Kritik13. Dezember 2019 Noëlle Tschudi
Netflix-Kritik «6 Underground»: Hochtouriger Actionparcours mit Ryan Reynolds
Michael Bay lässt es mal wieder krachen. Für Netflix tobt sich der Kopf hinter dem «Transformers»-Franchise nach Belieben aus und schickt eine bunt zusammengewürfelte Retter-Truppe in ein bewusst überkandideltes Selbstjustiz-Abenteuer.
Kritik von Christopher Diekhaus
Dass sich Bay in schweißtreibenden Verfolgungs- und Kampfsequenzen am wohlsten fühlt, merkt man dem Auftakt seiner neuen Regiearbeit deutlich an. Bei einer nicht enden wollenden halsbrecherischen Hetzjagd durch Florenz lässt er dem Zuschauer fast keine Luft zum Atmen. Das schnell geschnittene Wechselspiel aus Überblicksbildern, Hypernahaufnahmen und Zeitlupen greift die Sinne direkt an, ist aber – so kennt man Bay – etwas zu krampfhaft um Coolness bemüht.

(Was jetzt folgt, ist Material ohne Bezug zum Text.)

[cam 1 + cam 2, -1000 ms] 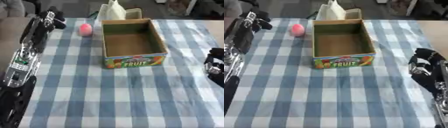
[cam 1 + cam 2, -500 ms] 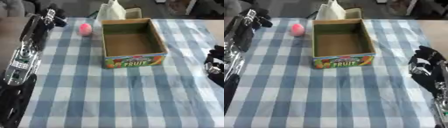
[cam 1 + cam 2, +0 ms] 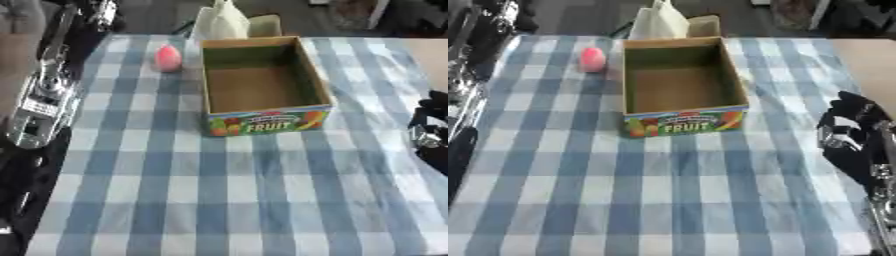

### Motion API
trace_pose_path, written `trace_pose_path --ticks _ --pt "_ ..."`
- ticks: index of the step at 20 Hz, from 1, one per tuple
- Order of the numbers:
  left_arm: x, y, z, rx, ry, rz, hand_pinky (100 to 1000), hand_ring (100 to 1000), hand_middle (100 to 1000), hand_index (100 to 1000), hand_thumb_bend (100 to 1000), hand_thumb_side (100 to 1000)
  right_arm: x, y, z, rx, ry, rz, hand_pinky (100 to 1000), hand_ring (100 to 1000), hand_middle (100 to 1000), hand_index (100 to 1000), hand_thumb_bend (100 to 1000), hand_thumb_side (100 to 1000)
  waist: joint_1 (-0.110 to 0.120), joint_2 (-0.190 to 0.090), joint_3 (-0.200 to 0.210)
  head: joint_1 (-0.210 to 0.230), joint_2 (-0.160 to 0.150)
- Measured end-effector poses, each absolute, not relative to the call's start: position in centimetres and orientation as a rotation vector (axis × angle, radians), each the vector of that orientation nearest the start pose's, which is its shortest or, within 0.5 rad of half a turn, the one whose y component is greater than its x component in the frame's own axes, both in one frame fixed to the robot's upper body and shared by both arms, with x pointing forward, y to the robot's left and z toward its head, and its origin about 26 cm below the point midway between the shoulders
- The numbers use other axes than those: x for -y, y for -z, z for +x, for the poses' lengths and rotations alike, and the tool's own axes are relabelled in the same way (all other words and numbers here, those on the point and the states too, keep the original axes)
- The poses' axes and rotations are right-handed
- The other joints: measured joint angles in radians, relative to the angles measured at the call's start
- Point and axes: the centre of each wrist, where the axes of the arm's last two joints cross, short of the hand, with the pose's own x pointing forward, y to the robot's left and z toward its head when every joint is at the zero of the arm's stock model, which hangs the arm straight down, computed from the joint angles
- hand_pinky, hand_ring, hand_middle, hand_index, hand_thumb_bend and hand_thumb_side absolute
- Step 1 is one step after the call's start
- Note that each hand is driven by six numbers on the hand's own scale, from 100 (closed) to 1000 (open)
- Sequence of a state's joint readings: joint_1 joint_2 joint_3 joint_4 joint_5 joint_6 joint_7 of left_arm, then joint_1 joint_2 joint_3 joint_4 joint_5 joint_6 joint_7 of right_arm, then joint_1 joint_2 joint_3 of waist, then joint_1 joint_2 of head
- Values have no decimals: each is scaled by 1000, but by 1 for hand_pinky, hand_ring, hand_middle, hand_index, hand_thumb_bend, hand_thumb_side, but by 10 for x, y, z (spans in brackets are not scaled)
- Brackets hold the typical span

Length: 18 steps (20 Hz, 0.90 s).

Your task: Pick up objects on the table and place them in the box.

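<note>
Blue-and-white checked tablecloth point(image 3: 227, 195), pale paper bag point(image 3: 219, 22) behind the far edge

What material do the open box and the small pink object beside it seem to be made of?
The box looks like matte brown cardboard, with a printed fruit label on its front. The pink object is smooth and rounded, possibly plastic or foam; the views leave this open.

I see the open box point(image 3: 680, 95) on the checked worktop point(image 3: 667, 200), a pink object point(image 3: 591, 59) just left of it, my right hand point(image 3: 846, 132) hovering at the right edge.
</note>
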<state>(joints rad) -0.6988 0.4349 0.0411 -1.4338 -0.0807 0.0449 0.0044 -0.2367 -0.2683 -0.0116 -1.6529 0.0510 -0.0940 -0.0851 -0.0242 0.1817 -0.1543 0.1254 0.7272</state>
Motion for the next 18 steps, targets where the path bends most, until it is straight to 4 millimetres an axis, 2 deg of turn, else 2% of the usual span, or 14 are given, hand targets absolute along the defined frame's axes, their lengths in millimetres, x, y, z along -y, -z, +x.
trace_pose_path --ticks 5,8,10,12,14,15,18 --pt "-301 -252 432 2066 452 558 678 594 585 724 203 424 282 -94 331 1979 -228 -265 573 766 705 820 100 100 2 0 -13 4 0" --pt "-300 -260 445 2041 507 632 681 603 595 731 234 397 281 -94 331 1980 -235 -259 573 766 705 820 100 100 4 0 -20 4 -1" --pt "-299 -261 453 2005 551 674 684 613 605 741 281 364 281 -94 331 1980 -237 -258 573 766 705 820 100 100 4 0 -27 5 -3" --pt "-297 -261 461 1967 595 713 685 616 607 744 288 376 280 -94 331 1978 -242 -254 573 766 705 820 100 100 4 0 -33 5 -3" --pt "-297 -256 468 1917 632 747 689 619 609 747 294 402 280 -94 331 1978 -247 -249 572 766 705 820 100 100 5 0 -39 5 -3" --pt "-297 -254 472 1891 647 763 691 625 612 749 327 384 279 -94 331 1978 -249 -248 572 766 705 820 100 100 5 0 -42 6 -3" --pt "-295 -242 481 1808 679 801 692 627 614 751 342 396 278 -93 331 1977 -256 -242 572 766 705 820 100 100 9 0 -56 10 -4"
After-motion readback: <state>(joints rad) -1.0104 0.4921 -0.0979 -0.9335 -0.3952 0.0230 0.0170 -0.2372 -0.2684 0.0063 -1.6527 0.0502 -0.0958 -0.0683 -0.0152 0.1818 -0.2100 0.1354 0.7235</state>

«6 Underground» will nichts anderes als Fast-Food-Entertainment sein, hätte dennoch zumindest einen Hauch Substanz vertragen können.
Auf der Flucht vor unzähligen fiesen Handlangern befinden sich ein geheimnisvoller Tech-Milliardär (Ryan Reynolds), der sich bloß One nennt, und seine ebenfalls mit Nummern bedachten Mitstreiter (unter anderem Mélanie Laurent und Manuel Garcia-Rulfo), die ihn im Kampf gegen das Böse in der Welt unterstützen. Um ihre gefährlichen Missionen bestmöglich durchführen zu können, haben die Vigilanten ihren Tod vorgetäuscht.
Als Geister, so betont es ihr Anführer, wollen sie nun effektiv aus dem Verborgenen zuschlagen. Ins Visier nimmt die aus unterschiedlichen Erdteilen stammende Söldnertruppe den grausamen Diktator (Lior Raz) des fiktiven Landes Turgistan, dessen Angewohnheit, die eigene Bevölkerung mit Giftgas zu bombardieren, allerdings verdächtig an den syrischen Autokraten Assad erinnert.
In den meisten Fällen ist das Recyceln des zynisch-augenzwinkernden «Deadpool»-Humors ermüdend.
«6 Underground» will nichts anderes als Fast-Food-Entertainment sein, hätte dennoch zumindest einen Hauch Substanz vertragen können. Die Drehbuchautoren Rhett Reese und Paul Wernick, die Hauptdarsteller Ryan Reynolds bereits die beiden Abenteuer des Marvel-Antihelden Deadpool auf den Leib schrieben, schicken den in Kanada geborenen Hollywood-Star hier durch eine ebenso dämliche wie löchrige Handlung mit betont ironischem Anstrich. Ab und an kann man über einen der anspielungswütigen Sprüche lachen. In den meisten Fällen ist das Recyceln des zynisch-augenzwinkernden «Deadpool»-Humors aber einfach nur ermüdend.
Fans abgedrehter Action-Einlagen bekommen sicher einiges geboten. Hinter den schicken Oberflächenreizen scheinen allerdings viele fragwürdige Elemente durch. Staatliches Handeln wird in «6 Underground» mit Verachtung überzogen. Selbstjustiz preist der Film als sinnvollen Ausweg an. Die psychopathischen Züge der Hauptfiguren, die auf ihren Schießtouren zahlreiche Kollateralschäden in Kauf nehmen, werden weggelacht. Und das reale Flüchtlingsleid im Nahen und Mittleren Osten dient lediglich als billige Staffage, um das brachiale Vorgehen von One und seiner Crew zu rechtfertigen.
Für ein Stirnrunzeln sorgt auch die Inkonsequenz bei der Vorstellung der Protagonisten. Während einige wenigstens einen Fetzen an Backstory erhalten, bleiben bei anderen die Hintergründe gänzlich nebulös. Da der comichaft überzeichnete Adrenalinstreifen als Startschuss für eine neue Actionreihe dienen könnte, mag dies vielleicht beabsichtigt sein. Unbeholfen wirkt es trotzdem.
2 von 5 ★
«6 Underground» ist ab sofort auf Netflix verfügbar.